* [DESCRIPTION OF THE TASK]: Are you able to retype all the records below exactly?

+++ RECORDS FOR THE TASK +++

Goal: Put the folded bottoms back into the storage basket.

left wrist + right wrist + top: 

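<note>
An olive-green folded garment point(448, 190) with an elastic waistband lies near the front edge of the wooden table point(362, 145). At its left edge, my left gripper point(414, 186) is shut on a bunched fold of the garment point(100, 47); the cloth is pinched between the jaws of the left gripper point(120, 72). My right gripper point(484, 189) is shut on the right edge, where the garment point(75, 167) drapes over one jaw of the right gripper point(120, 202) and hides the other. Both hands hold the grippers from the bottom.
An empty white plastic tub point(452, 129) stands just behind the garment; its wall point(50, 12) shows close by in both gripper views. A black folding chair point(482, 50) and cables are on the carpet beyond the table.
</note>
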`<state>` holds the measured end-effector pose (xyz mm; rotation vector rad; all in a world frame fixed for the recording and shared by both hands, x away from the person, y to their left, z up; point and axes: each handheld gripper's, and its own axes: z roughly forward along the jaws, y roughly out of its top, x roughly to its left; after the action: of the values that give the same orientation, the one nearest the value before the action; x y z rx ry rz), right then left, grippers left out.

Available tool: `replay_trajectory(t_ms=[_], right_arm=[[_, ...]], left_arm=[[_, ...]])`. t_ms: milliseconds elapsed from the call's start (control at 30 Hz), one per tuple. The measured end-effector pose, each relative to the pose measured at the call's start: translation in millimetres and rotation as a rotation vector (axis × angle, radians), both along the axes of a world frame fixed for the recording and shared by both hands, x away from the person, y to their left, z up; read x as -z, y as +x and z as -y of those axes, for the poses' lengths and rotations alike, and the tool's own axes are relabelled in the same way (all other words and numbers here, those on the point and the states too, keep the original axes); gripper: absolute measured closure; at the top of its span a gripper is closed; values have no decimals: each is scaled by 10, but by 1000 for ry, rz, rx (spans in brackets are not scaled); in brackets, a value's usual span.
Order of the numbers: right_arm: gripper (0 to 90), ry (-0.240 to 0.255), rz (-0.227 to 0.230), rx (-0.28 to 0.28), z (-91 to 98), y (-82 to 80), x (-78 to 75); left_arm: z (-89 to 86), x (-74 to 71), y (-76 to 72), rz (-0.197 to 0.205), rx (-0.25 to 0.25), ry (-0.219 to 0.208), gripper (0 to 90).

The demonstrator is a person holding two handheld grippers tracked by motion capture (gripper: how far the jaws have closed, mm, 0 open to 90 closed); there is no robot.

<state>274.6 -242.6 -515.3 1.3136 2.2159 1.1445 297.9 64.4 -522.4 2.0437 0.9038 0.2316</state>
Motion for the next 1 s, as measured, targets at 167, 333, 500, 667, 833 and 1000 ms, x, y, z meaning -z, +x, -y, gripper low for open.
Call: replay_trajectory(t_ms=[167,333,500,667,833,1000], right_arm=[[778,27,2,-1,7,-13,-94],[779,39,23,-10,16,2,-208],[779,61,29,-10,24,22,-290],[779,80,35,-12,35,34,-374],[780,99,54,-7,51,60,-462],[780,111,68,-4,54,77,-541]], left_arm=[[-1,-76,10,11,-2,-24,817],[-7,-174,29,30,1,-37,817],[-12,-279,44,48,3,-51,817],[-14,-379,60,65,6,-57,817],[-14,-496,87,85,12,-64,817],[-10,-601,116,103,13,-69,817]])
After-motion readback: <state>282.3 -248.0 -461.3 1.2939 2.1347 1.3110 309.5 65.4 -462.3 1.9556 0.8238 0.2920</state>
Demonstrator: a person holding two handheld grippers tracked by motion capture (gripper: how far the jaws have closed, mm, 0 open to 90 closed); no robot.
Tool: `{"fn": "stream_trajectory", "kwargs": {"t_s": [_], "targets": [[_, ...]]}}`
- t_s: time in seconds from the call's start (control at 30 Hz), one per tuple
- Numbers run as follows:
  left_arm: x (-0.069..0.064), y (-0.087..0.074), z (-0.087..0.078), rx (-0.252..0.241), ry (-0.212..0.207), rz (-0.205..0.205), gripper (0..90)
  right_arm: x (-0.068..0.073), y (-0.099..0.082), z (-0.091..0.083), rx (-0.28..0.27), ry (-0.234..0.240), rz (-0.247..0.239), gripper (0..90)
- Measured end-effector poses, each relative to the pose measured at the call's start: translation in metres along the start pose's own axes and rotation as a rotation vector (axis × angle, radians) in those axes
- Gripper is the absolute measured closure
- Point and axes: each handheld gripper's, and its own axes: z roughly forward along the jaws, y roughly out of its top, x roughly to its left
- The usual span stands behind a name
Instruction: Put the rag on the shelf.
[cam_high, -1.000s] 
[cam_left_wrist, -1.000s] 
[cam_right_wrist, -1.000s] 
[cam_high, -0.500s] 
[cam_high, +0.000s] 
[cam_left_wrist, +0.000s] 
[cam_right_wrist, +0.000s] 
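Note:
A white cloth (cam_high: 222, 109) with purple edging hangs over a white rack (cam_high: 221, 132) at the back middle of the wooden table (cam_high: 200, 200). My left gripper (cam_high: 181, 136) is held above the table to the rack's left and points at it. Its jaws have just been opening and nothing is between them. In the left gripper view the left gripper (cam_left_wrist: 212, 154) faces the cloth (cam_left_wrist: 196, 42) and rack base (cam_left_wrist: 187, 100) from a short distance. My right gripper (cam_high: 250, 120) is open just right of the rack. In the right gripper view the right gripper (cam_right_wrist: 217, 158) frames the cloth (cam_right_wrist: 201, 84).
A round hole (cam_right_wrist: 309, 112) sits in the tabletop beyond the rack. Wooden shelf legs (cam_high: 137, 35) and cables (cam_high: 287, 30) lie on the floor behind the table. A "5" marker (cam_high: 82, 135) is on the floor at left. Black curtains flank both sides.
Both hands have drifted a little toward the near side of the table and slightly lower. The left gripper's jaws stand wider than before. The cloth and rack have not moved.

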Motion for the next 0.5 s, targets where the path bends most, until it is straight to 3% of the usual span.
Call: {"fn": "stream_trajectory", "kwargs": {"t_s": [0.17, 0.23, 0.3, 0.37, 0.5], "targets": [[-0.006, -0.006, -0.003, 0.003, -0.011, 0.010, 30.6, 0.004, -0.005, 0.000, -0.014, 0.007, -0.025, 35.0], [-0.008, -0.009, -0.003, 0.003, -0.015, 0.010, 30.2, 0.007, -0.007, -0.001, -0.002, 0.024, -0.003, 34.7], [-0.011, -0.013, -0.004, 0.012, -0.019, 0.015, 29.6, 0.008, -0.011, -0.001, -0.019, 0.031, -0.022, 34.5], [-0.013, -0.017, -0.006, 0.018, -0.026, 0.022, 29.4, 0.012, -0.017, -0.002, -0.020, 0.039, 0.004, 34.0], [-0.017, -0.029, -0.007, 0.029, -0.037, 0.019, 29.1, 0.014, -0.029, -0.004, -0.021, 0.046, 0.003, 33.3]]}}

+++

* [WRITTEN RESPONSE]:
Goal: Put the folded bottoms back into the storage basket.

left wrist + right wrist + top: 

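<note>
An olive-green folded garment point(448, 190) with an elastic waistband lies near the front edge of the wooden table point(362, 145). At its left edge, my left gripper point(414, 186) is shut on a bunched fold of the garment point(100, 47); the cloth is pinched between the jaws of the left gripper point(120, 72). My right gripper point(484, 189) is shut on the right edge, where the garment point(75, 167) drapes over one jaw of the right gripper point(120, 202) and hides the other. Both hands hold the grippers from the bottom.
An empty white plastic tub point(452, 129) stands just behind the garment; its wall point(50, 12) shows close by in both gripper views. A black folding chair point(482, 50) and cables are on the carpet beyond the table.
</note>
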`<state>` holds the measured end-effector pose (xyz mm; rotation vector rad; all in a world frame fixed for the recording and shared by both hands, x away from the person, y to their left, z up; point and axes: each handheld gripper's, and its own axes: z roughly forward along the jaws, y roughly out of its top, x roughly to its left; after the action: of the values that give the same orientation, the one nearest the value before the action; x y z rx ry rz), right then left, grippers left out.

Available tool: `replay_trajectory(t_ms=[_], right_arm=[[_, ...]], left_arm=[[_, ...]])`. t_ms: milliseconds elapsed from the call's start (control at 30 Hz), one per tuple. The measured end-effector pose, each relative to the pose measured at the call's start: translation in millimetres and rotation as a rotation vector (axis × angle, radians), both along the axes of a world frame fixed for the recording and shared by both hands, x away from the person, y to their left, z up; read x as -z, y as +x and z as -y of those axes, for the poses' lengths and rotations alike, and the tool's own axes are relabelled in the same way (all other words and numbers here, those on the point and the states too, keep the original axes); gripper: absolute measured closure; at the top of its span a gripper is closed; values have no decimals: each is scaled by 10, but by 1000 for ry, rz, rx (spans in brackets are not scaled); in brackets, a value's usual span.
Order of the numbers: right_arm: gripper (0 to 90), ry (-0.240 to 0.255), rz (-0.227 to 0.230), rx (-0.28 to 0.28), z (-91 to 98), y (-82 to 80), x (-78 to 75); left_arm: z (-89 to 86), x (-74 to 71), y (-76 to 72), rz (-0.197 to 0.205), rx (-0.25 to 0.25), ry (-0.219 to 0.208), gripper (0 to 90).

The demonstrator is a person holding two handheld grippers tracked by motion capture (gripper: how far the jaws have closed, mm, 0 open to 90 closed); there is no robot.

<state>274.6 -242.6 -515.3 1.3136 2.2159 1.1445 297.9 64.4 -522.4 2.0437 0.9038 0.2316</state>
Motion for the next 1 s, as measured, targets at 167, 333, 500, 667, 833 and 1000 ms, x, y, z meaning -z, +x, -y, gripper low for open.
Call: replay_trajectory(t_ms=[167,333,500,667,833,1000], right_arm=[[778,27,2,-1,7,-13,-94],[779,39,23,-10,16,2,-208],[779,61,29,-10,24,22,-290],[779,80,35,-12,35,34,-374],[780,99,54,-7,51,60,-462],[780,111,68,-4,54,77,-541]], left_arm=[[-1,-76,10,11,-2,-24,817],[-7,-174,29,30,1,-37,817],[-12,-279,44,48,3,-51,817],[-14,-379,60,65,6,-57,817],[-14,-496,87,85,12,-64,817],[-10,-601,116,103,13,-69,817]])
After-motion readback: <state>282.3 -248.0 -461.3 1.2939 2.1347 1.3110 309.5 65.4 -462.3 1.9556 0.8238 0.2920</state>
Demonstrator: a person holding two handheld grippers tracked by motion capture (gripper: how far the jaws have closed, mm, 0 open to 90 closed); no robot.
Tool: `{"fn": "stream_trajectory", "kwargs": {"t_s": [_], "targets": [[_, ...]]}}`
- t_s: time in seconds from the call's start (control at 30 Hz), one per tuple
- Numbers run as follows:
  left_arm: x (-0.069..0.064), y (-0.087..0.074), z (-0.087..0.078), rx (-0.252..0.241), ry (-0.212..0.207), rz (-0.205..0.205), gripper (0..90)
  right_arm: x (-0.068..0.073), y (-0.099..0.082), z (-0.091..0.083), rx (-0.28..0.27), ry (-0.234..0.240), rz (-0.247..0.239), gripper (0..90)
- Measured end-effector poses, each relative to the pose measured at the call's start: translation in metres along the start pose's own axes and rotation as a rotation vector (axis × angle, radians) in those axes
- Gripper is the absolute measured closure
- Point and axes: each handheld gripper's, and its own axes: z roughly forward along the jaws, y roughly out of its top, x roughly to its left
- The usual span stands behind a name
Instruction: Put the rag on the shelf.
[cam_high, -1.000s] 
[cam_left_wrist, -1.000s] 
[cam_right_wrist, -1.000s] 
[cam_high, -0.500s] 
[cam_high, +0.000s] 
[cam_left_wrist, +0.000s] 
[cam_right_wrist, +0.000s] 
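Note:
A white cloth (cam_high: 222, 109) with purple edging hangs over a white rack (cam_high: 221, 132) at the back middle of the wooden table (cam_high: 200, 200). My left gripper (cam_high: 181, 136) is held above the table to the rack's left and points at it. Its jaws have just been opening and nothing is between them. In the left gripper view the left gripper (cam_left_wrist: 212, 154) faces the cloth (cam_left_wrist: 196, 42) and rack base (cam_left_wrist: 187, 100) from a short distance. My right gripper (cam_high: 250, 120) is open just right of the rack. In the right gripper view the right gripper (cam_right_wrist: 217, 158) frames the cloth (cam_right_wrist: 201, 84).
A round hole (cam_right_wrist: 309, 112) sits in the tabletop beyond the rack. Wooden shelf legs (cam_high: 137, 35) and cables (cam_high: 287, 30) lie on the floor behind the table. A "5" marker (cam_high: 82, 135) is on the floor at left. Black curtains flank both sides.
Both hands have drifted a little toward the near side of the table and slightly lower. The left gripper's jaws stand wider than before. The cloth and rack have not moved.
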
Motion for the next 0.5 s, targets where the path bends most, until it is straight to 3% of the usual span.
Call: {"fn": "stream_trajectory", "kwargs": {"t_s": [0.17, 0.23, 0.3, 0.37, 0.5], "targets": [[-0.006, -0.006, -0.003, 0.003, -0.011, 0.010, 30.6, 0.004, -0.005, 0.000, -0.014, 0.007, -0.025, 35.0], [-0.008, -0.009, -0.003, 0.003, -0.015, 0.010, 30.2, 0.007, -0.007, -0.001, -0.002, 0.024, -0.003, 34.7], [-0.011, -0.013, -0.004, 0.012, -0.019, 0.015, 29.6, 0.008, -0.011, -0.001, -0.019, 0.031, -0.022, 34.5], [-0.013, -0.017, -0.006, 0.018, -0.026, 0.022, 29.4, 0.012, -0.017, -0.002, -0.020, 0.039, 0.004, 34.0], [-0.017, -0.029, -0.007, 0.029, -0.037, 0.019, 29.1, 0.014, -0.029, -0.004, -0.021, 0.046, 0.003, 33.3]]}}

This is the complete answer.